A little food experimentation
The weekend has seen heavy downpours interspersed with blue skies and spectacular cloud cover. The rains have meant that I've been in the cafe, the gym, or at home reading and cooking.
Saturday afternoon I had a few friends around for an experimental food day. Two of us were cooking while the others assisted as tasters and judges. We'd been planning this for a while, and I'm sure that it will be the first of many.
I'd started things off early in the morning by salting three large Chinese cabbages, ready for preparing kimchi later in the day:
When people started arriving at around 5 we got the cabbages washed off, which in itself is hard work, cooked up the chilli and garlic paste and got our hands (in fact my kimchi gloves) dirty, massaging in the paste between the leaves. This was tasted a little later with the chicken, but really it takes some time to ferment and mature.
Next up was a tomato sauce-off. We'd discussed our recipes previously and realised that we had vastly different methods for making the perfect pasta sauce.
Mine isn't a classic recipe as such, though the basics are there. I start with an unhealthy quantity of olive oil in a pan, heating slowly and with around three large garlic cloves, roughly chopped infusing their flavour. I cook this up for around five minutes, just letting the garlic start to become translucent but never darken. The caramelised garlic flavours are great for some things (roasts especially) but I think that they add a bitter note to a tomato sauce which isn't good. I usually add a little fresh chilli at this point and then throw in perhaps four medium, quartered tomatoes, slowly bringing up the heat until they start to release their juices before putting a lid on and cooking for around half an hour on medium. Towards the end I add a little brown sugar, salt, and freshly ground mixed pepper corns. Once the tomatoes have really cooked down I blend up the whole mixture which becomes creamy and thick with the help of the garlic and the natural thickening agents in tomatoes. The pectins in tomatoes, together with the sugars (which draw the water away from the pectin) and acids, plus the olive oil bring a creaminess to the sauce which goes very well with pasta without the need to add any dairy. The final touch is a good load of roughly crushed pink pepper corns.

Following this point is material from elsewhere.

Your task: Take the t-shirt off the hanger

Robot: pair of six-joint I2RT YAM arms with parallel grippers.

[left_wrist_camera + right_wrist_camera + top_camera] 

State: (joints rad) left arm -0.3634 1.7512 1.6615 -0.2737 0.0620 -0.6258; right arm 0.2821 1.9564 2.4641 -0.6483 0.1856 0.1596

My opponents recipe was more classic with (as the technical term would have it) more in the way of visual solids and comes from cooking down a can of tomatoes after heating the garlic quite vigorously with some pine kernels (I'll be adding pine kernels to my recipe next time, they're an excellent touch). Although I've met plenty of Italians who use tinned tomatoes for their sauces, I can't help but taste the tin in these recipes - that being said, my opponents sauce was extremely good. (Sorry for the terrible photography!)

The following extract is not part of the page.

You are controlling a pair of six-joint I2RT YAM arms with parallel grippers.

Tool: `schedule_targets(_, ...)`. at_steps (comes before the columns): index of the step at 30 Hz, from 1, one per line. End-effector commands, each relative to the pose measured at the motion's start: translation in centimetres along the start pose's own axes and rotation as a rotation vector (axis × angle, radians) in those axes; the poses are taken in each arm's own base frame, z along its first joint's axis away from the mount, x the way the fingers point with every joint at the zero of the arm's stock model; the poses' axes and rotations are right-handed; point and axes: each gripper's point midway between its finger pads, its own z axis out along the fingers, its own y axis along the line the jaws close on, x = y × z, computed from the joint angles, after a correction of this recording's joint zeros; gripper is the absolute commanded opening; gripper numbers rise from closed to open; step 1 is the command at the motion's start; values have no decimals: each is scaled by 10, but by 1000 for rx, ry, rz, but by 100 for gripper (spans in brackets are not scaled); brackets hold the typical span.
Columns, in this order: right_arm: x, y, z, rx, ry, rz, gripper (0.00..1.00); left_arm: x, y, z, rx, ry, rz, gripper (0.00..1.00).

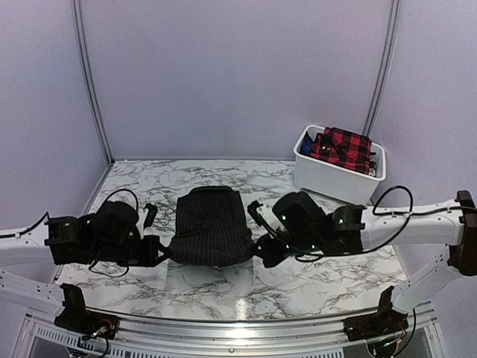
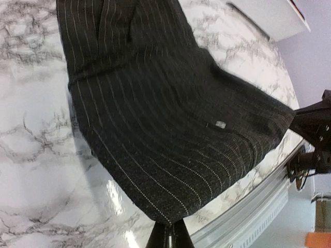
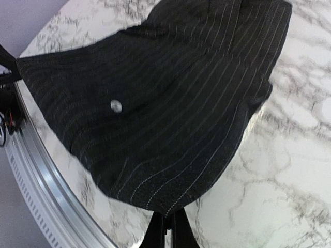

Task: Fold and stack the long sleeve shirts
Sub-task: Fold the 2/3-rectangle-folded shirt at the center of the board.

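Observation:
The black pinstriped shirt (image 1: 210, 225) lies in the middle of the marble table, its near edge lifted and stretched between my two grippers. My left gripper (image 1: 159, 252) is shut on the shirt's near-left corner; in the left wrist view the cloth (image 2: 165, 129) runs into the closed fingers (image 2: 168, 235). My right gripper (image 1: 266, 252) is shut on the near-right corner; in the right wrist view the cloth (image 3: 170, 113) with a small pale button (image 3: 116, 106) ends in the closed fingers (image 3: 168, 230). A red-and-black plaid shirt (image 1: 342, 148) sits in the bin.
A white plastic bin (image 1: 335, 179) stands at the back right of the table and holds the plaid garment. The metal rail (image 1: 238, 328) runs along the table's near edge. Grey walls close off the back and sides.

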Motion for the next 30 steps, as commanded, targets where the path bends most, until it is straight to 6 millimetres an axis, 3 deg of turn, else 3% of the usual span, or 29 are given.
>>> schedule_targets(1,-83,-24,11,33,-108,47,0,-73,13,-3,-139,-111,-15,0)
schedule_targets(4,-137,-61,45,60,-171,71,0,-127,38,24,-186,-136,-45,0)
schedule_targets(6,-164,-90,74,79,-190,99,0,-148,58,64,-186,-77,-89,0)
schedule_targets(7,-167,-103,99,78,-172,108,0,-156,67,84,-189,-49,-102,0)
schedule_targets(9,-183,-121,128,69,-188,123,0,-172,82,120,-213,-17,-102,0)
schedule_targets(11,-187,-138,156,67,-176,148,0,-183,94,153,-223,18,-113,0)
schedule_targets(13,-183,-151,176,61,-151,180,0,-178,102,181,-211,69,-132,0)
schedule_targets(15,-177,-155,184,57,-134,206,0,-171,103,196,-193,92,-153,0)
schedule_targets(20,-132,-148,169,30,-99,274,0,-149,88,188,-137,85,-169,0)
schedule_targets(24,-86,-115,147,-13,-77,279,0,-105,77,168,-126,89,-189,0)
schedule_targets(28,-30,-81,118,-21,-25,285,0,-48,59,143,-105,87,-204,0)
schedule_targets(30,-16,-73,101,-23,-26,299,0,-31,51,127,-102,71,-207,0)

Sadly (or not) there was no victor as we had four judges split equally in the blind tasting. The two sauces couldn't have been much more different and this made the choice all the more difficult. Winners or not, it's great to see someone else's take on a simple recipe.
Next I cooked up thinly sliced aubergine which had been coated in a spice mixture of coriander, cumin, pepper, garlic and a little birds eye chilli, plus a pinch of salt with olive oil and a dash of balsamic vinegar then roasted in the oven on around 150 degrees C for more or less half an hour. I served this with a little sour cream as a dip.
The next recipe (after an intermission of a carrot, apple, ginger and lemon grass juice) was an experiment in pressure marinating. I'd come across this idea about a year ago on a molecular gastronomy blog and had been wanting to try ever since. The original blog in which I read about pressure infusion was here and this had been inspired from this Youtube video.
The idea is that by putting meat plus marinade under pressure, you force the marinade into all the air pockets in the meat, thus making a deep marinade in a very short time (seconds rather than hours).
Edit: In fact this doesn't appear to be the correct theory - though given the lack of success, it's hard to know exactly what is happening.
The marinade was a honey, soy sauce, guilin chilli paste mixture and the meat with chicken breast, thinly sliced (so that they would fit in the soda stream bottle). I gave it a blast for a few seconds to build up the pressure before letting it sit under pressure for around a minute.
In the mean time we had a control experiment, which was the same marinade having been mixed with the chicken and separated into a non-pressure batch. Apart from the pressure, the two dishes were the same (though I now realise that one of them had gone in the fridge for a few minutes while the other was under pressure - this difference in temperature before cooking may also have been crucial).
We got two pans up to heat (sadly very different pans), added a little sunflower oil and gave the two batches a quick stir fry before adding a pinch of salt and a squeeze of lime into each one.
The verdict was interesting, though perhaps a damning inditement of our scientific method. In terms of flavour the two dishes were said to be virtually identical. Unfortunately the two dishes used had been of different materials and this probably masked any effect that could have been seen in the different marinating methods (though it was clear that the pressure marinade hadn't made much difference).
The chicken cooked in a non-stick pan had given off a huge amount more juice, and thus left the chicken a little dryer, while the stainless steel pan seemed to have relatively little juice after the four or five minutes of cooking. As I mentioned above, the different pre-cooking temperature of the meat may also have had a big effect.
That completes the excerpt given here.